The Princess Bride
DESCRIPTION: As a boy, William's life was changed the day his father read him an old adventure story, The Princess Bride, by the all-but-forgotten Florinese writer S.
Morgenstern. The tale of the beautiful girl Buttercup, her devoted farm boy Westley, the fearful giant Fezzik and master swordsman Inigo, acts of bravery and cowardice
and True Love, opened his mind and his eyes, leading him to become the successful novelist and screenwriter he is today. Only when he tried to share the story with his
own estranged son did William realize the truth: his father had significantly abridged the original text, which was less an adventure and more a satire of the ruling
class. Thus William set pen to paper (or finger to typewriter key) and revised the story. Here, he presents the annotated "good parts" of Morgenstern's tale.
This edition includes a foreword and a postscript about the aborted sequel, Buttercup's Baby.

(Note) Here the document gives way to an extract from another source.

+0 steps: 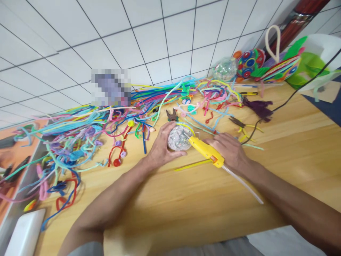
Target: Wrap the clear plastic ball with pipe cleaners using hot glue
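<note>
A clear ball with pale, glittery filling (178,138) rests at the middle of the table, and my left hand (163,144) is wrapped round its left side. Along the ball's top edge runs a yellow pipe cleaner (188,126). My right hand (229,149) grips a yellow glue gun (206,149), its metal nozzle touching or nearly touching the ball's right side. A clear glue stick (243,185) sticks out of the gun's back end. Just behind the ball lie dark-jawed pliers (172,115). A straight yellow pipe cleaner (192,165) lies in front of the ball.
Heaped pipe cleaners (77,124) in many colours spread along the wall and the table's left side. A second clear ball (225,68) and a colourful decorated ball (250,63) stand at the back right. Yellow-handled pliers (237,122) lie near a black cord (295,87). A white box (26,233) sits front left.
</note>
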`<state>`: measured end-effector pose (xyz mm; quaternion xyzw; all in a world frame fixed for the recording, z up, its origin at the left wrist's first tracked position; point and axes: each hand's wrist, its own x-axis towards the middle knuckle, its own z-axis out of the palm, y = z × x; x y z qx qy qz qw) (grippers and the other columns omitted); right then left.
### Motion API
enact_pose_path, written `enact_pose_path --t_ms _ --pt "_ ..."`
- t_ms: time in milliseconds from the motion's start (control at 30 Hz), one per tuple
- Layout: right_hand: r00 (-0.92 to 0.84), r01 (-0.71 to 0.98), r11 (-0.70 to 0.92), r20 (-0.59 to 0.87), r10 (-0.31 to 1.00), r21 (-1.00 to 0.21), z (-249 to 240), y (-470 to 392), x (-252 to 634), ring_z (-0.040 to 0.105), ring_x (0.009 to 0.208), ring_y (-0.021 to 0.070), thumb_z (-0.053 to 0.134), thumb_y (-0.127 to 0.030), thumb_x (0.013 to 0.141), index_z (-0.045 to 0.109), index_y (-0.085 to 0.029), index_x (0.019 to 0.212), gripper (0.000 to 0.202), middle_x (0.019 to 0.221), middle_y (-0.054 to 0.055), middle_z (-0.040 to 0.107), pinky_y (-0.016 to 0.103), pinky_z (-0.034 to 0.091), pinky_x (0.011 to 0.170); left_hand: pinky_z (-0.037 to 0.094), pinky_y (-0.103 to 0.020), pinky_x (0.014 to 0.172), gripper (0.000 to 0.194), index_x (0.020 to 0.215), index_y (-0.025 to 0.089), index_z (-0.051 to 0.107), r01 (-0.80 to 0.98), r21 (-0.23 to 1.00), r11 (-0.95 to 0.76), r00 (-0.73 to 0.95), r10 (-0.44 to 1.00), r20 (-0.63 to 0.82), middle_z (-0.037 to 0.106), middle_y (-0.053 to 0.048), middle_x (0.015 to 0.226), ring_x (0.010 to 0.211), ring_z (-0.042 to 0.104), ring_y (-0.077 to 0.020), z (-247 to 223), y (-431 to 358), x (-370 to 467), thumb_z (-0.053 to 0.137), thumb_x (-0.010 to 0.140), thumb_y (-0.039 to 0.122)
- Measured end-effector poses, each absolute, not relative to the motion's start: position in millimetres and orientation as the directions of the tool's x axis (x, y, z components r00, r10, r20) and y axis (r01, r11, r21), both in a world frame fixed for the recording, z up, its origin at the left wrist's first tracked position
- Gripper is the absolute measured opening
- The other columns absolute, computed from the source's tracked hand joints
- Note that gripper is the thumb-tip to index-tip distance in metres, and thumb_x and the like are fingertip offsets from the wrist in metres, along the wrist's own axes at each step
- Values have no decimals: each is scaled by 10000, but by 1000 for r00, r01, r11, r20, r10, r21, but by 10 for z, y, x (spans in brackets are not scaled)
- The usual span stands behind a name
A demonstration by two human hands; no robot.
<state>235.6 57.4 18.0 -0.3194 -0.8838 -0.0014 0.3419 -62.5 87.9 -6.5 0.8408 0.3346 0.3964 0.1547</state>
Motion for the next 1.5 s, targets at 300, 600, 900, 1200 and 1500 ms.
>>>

REVIEW: Like most people, I've seen (and grew to love) the modern classic 1987 movie, The Princess Bride, based on this book. Some elements date it,
particularly hints of sexism (Buttercup's not the brightest bloom in the garden, not to mention how the fictitious version of Goldman views his eventual-ex-wife and other
females he encounters) and fat-shaming, and other elements skew modern for a supposedly-old fairy tale. Overall, though, it holds up rather well, a light-hearted and
amusing romp that nonetheless has a few thorns lurking here and there. The conceit of Morgenstern and the travails of adapting an old book for modern readers, specifically
his own son, grow rather stale, though, with Goldman frequently intruding on the narrative to remind the reader of the framing device. It particularly grows old in the
extra material, as Goldman tries to convince us that not only was Morgenstern real, but that the events in The Princess Bride were based on real Florinese history.

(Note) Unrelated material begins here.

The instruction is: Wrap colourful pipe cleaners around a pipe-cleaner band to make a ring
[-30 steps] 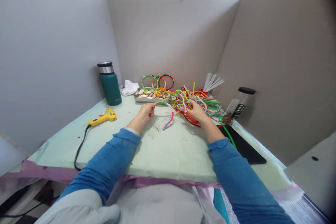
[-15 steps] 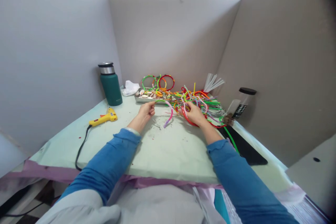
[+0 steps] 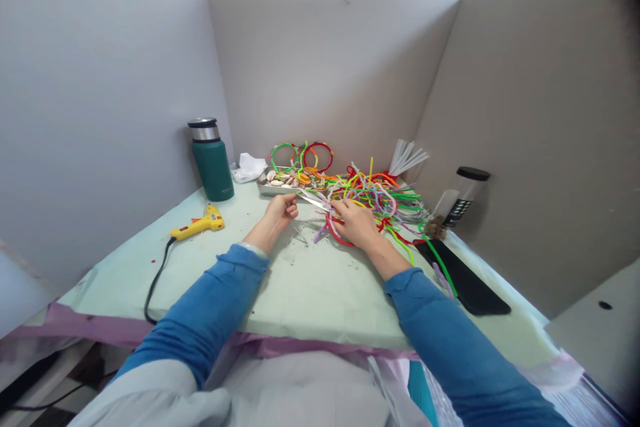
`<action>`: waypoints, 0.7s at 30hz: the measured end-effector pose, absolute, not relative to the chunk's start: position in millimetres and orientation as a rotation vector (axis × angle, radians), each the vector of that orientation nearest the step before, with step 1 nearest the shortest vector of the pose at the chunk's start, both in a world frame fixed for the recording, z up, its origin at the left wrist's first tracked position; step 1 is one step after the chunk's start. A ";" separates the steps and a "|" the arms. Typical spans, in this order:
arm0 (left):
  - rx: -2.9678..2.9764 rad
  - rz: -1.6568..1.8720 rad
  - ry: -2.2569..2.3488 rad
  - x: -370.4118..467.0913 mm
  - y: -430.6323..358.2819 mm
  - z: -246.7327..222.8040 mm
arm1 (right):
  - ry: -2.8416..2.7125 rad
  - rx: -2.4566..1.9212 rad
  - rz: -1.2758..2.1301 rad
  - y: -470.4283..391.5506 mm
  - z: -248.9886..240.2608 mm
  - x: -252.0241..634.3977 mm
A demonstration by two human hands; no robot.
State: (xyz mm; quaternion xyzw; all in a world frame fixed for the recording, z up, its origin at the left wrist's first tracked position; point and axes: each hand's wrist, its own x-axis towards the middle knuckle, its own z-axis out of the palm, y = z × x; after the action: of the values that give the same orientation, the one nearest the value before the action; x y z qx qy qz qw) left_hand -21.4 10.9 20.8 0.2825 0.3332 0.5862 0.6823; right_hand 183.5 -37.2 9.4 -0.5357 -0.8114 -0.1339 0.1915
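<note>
My left hand (image 3: 280,211) is closed in a pinch on one end of a chenille stem (image 3: 321,234), whose purple end shows lower down by the scissors. In my right hand (image 3: 356,221) are red-handled scissors (image 3: 315,201), their blades pointing left toward my left fingertips. The blades lie across the stem close to the pinch; whether they touch it I cannot tell. A tangled heap of colourful chenille stems (image 3: 373,188) lies just behind and right of my right hand.
A metal tray (image 3: 280,191) of shells stands at the back, with a green ring (image 3: 273,159) and a red ring (image 3: 331,156). At left are a green bottle (image 3: 214,170) and a yellow glue gun (image 3: 200,224). White sticks (image 3: 407,159), a jar (image 3: 464,192) and a black slab (image 3: 475,283) are at right.
My right hand has come left, out of the heap's edge, bringing the scissors to the stem. Some stems at the heap's front have shifted. The left hand has barely moved.
</note>
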 end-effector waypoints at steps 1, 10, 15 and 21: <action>0.628 1.314 0.747 -21.1 11.1 20.8 | -2.288 -1.524 -0.391 -38.1 10.3 182.6; 0.554 1.289 0.721 -22.4 14.3 19.5 | -2.317 -1.504 -0.457 -35.7 5.9 183.0; 0.553 1.276 0.684 -23.9 14.6 19.3 | -2.318 -1.525 -0.464 -37.0 6.8 181.2; 0.543 1.280 0.666 -23.9 13.4 19.1 | -2.323 -1.512 -0.471 -37.4 7.5 180.6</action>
State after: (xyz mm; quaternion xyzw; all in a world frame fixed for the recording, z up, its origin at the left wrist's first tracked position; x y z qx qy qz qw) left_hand -23.9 13.4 19.1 0.2455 0.3011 0.5786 0.7171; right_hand 180.6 -37.4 7.5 -0.5304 -0.8151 -0.1653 0.1643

(He also tries to make Florin and Guilder, the countries in the tale, real... as well as Morgenstern's lawyered-up estate that interferes with, and ultimately kills,
Goldman's "revision" of Morgenstern's sequel, Buttercup's Baby.) It just plain doesn't work after a while, with too many breaks in logic. (Fairy tales, even humorous fairy tales, have
internal logic, which doesn't mesh well with real-world logic.) These extras read less like an author augmenting a story and more like a guy who loves the sound of his own
voice so much he won't shut up, even in print. As for the fragment of the "sequel," I'm not entirely sure what the point of it was, if Goldman has no intention of finishing it. It also feels forced, particularly the Edgar Cayce reference, without the smooth flow of the main body of The Princess Bride. Taken altogether, despite some hiccups and bumps from the overplayed "Morgenstern was real" angle, this is a rather good yarn of adventure, danger, and - of course - True Love.